10.4 All contractual and non-contractual claims arising from or in connection with this Agreement shall be governed by and construed in accordance with the laws of the United States and the parties submit to the exclusive jurisdiction of the US courts, provided that for the exclusive benefit of AES, AES retains the right to bring proceedings against the Client in the applicable courts of the Client’s place of business.
11. Third Party Channels (if applicable)
11.1 AES shall make the Content available to any Third Party Channel referred to in the Term Sheet and shall authorize the Third Party to make the Content available to the Client via the Third Party Channel, subject to the Client having a valid and subsisting Third Party Channel Agreement.
11.2 The terms of this Agreement shall not be affected in any way by the terms of the Third Party Channel Agreement or the performance of that Third Party Channel Agreement by the applicable Third Party. AES shall have no responsibility or liability to the Client in relation to that.
11.3 The Client agrees that it is solely responsible for the payment of any fees due to a Third Party for use of a Third Party Channel.
11.4 The Client may at any time request that Readers be granted access to Content through another authorized Third Party Channel provided that such change does not exceed the number of Readers permitted in the Term Sheet. Upon receipt of such notice, AES shall facilitate such access through the Third Party Channel as soon as reasonably practicable and shall provide the Client with an amendment for approval, reflecting the change.
11.5 If AES ceases to permanently provide Content to a Third Party Channel for any reason, then AES shall notify the Client and permit the Client to: (a) exercise its right to transfer Readers as set out in clause 11.4; or (b) if the Client is unable to exercise that right within 30 days of AES notifying the Client, terminate this Agreement on written notice to AES, such notice to take effect on the date that the Client is no longer able to access Content through the applicable Third Party Channel. AES shall provide the Client with a pro rata refund of any Fees paid in advance that relate to the unexpired period of this Agreement. This clause 11.5 sets out the Client’s sole and exclusive remedies for AES ceasing to provide Content through a specific Third Party Channel.

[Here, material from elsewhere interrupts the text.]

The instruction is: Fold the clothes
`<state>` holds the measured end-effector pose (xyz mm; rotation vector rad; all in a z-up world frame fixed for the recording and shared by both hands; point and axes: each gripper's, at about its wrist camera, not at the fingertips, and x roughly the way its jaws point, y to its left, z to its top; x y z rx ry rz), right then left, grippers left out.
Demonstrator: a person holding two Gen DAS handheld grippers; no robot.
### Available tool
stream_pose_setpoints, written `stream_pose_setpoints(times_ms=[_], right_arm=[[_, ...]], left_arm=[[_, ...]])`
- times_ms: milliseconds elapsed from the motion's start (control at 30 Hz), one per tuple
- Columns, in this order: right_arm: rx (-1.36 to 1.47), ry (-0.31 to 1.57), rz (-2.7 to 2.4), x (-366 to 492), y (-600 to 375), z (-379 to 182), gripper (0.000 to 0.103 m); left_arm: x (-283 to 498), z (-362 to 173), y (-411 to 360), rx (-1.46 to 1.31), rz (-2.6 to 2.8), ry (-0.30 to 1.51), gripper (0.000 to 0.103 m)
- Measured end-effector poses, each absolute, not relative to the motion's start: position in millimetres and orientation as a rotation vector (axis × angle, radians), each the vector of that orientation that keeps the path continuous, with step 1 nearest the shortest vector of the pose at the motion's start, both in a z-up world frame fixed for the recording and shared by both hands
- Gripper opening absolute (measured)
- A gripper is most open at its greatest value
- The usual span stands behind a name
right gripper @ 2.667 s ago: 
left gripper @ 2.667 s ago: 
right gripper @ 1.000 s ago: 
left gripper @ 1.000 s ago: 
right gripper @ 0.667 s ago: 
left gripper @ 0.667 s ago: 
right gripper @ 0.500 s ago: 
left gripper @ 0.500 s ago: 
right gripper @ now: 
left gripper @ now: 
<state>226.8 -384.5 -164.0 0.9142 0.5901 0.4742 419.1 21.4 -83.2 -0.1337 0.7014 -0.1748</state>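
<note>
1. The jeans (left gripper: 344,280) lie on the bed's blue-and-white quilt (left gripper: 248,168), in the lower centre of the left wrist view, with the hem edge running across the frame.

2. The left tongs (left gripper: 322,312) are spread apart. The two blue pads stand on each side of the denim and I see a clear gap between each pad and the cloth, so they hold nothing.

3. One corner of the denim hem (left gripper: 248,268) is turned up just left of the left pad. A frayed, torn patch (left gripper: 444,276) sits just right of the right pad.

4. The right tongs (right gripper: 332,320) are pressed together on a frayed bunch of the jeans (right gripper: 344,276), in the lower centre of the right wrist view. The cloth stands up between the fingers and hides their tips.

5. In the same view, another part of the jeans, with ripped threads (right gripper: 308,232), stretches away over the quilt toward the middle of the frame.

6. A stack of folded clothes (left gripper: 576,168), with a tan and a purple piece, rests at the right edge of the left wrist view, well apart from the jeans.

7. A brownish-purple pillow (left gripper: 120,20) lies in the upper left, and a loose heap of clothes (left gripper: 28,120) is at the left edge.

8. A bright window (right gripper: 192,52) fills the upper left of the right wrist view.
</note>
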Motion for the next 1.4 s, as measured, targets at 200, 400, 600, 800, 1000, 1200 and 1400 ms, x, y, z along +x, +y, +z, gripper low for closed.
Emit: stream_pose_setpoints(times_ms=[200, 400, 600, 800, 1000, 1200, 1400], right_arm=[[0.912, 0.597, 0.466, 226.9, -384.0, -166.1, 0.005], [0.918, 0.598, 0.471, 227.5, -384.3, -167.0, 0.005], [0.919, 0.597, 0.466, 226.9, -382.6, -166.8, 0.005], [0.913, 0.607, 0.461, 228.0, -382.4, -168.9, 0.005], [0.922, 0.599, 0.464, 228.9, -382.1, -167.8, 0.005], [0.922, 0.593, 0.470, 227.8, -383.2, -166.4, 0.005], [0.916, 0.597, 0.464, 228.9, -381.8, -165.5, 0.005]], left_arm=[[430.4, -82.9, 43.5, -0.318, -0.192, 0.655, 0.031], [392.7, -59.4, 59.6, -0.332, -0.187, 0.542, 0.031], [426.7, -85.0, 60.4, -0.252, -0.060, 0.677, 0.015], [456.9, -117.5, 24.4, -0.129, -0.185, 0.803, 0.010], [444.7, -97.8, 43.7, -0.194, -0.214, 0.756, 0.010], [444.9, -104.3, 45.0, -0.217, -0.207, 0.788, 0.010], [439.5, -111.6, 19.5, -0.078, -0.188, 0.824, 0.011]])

11.6 Upon request by AES, the Client shall authorize a Third Party Channel (and hereby provides its consent to the Third Party Channel) to provide the following information to AES in relation to an existing Third Party Channel Agreement: (a) the number of Client users with access to Content through the Third Party Channel; (b) notification in the event that the Third Party Channel Agreement is terminated; (c) usage details of Content (including number of page/article hits and number of Readers but not relating to specific articles accessed by an individual Reader) through the Third Party Channel; (d) any references such as bill group and account numbers to facilitate access to Content via the Third Party Channels; and (e) any other information reasonably requested by AES to facilitate its provision of the Content to the Client via the Third Party Channel.
11.7 The Client shall immediately notify AES if any of its Third Party Channel Agreements terminate.

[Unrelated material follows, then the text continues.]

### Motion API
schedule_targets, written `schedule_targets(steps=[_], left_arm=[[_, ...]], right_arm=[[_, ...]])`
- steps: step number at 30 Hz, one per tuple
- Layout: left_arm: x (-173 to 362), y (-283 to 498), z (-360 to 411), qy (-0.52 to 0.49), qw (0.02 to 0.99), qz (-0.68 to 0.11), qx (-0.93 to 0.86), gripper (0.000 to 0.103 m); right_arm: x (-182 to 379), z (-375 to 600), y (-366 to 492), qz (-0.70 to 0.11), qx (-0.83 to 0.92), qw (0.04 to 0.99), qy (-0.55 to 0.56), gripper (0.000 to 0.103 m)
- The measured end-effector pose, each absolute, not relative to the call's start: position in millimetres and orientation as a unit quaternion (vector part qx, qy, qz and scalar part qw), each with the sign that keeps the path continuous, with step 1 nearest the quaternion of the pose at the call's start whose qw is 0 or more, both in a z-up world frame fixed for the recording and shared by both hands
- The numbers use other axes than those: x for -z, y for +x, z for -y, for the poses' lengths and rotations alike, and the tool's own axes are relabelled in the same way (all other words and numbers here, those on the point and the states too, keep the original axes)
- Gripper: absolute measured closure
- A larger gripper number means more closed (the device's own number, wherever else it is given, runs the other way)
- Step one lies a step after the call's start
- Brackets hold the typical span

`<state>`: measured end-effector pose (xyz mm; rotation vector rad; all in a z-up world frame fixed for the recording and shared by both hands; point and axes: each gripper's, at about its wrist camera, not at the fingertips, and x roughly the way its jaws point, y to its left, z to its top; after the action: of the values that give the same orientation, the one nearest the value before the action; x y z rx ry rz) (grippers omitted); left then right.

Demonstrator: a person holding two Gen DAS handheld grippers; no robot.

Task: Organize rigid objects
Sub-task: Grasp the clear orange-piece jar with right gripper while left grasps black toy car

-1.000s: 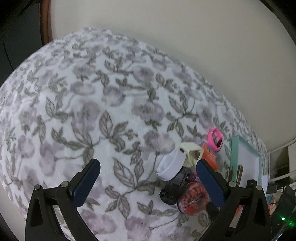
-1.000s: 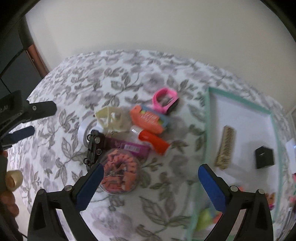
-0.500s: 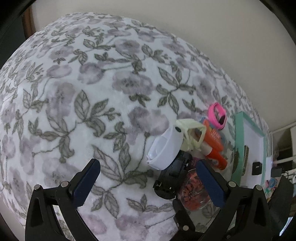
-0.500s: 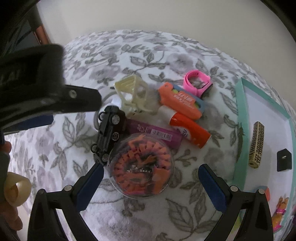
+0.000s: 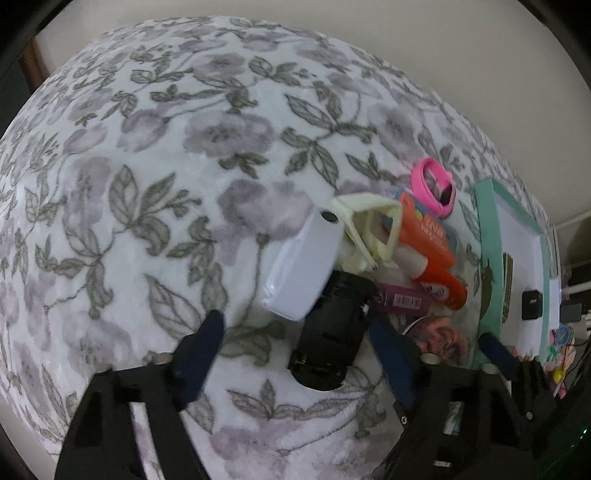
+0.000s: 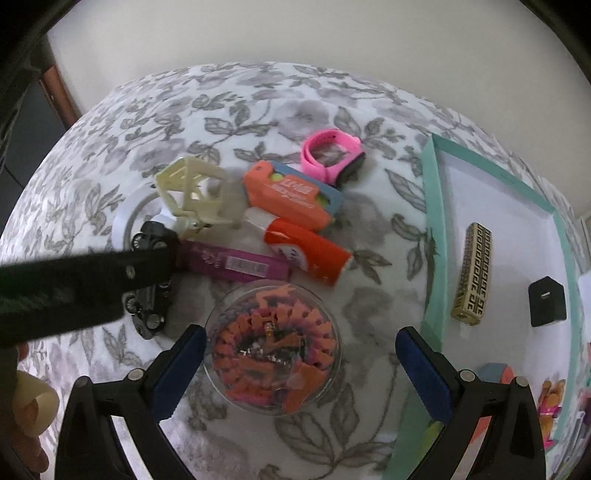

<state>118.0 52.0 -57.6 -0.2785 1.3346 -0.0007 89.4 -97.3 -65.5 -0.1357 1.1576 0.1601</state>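
Closing left tool [image 5: 295, 339] straddles black toy car [image 5: 332, 332].

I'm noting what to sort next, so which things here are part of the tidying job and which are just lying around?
Part of the job:
toy car, between the closing left gripper
jar of orange pieces, between the open right gripper
pink watch
glue stick
orange box
purple tube
tray

Lying about:
floral cloth
wall
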Motion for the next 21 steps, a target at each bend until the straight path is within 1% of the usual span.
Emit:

12. Application of These Terms
12.1 This version of the Terms and Conditions applies to Term Sheets executed by the AES and Client at any time from 15 November 2021 until this version of the Terms and Conditions is superseded by a new version.
12.2 AES may at any time and at its sole discretion change, update or amend these Terms and Conditions for future Term Sheets by posting a new version of the Terms and Conditions on this webpage:
12.3 Any change under clause 12.2 will not affect any Term Sheets that have already been executed by AES and Client. This version of the Terms will continue to be made available by request.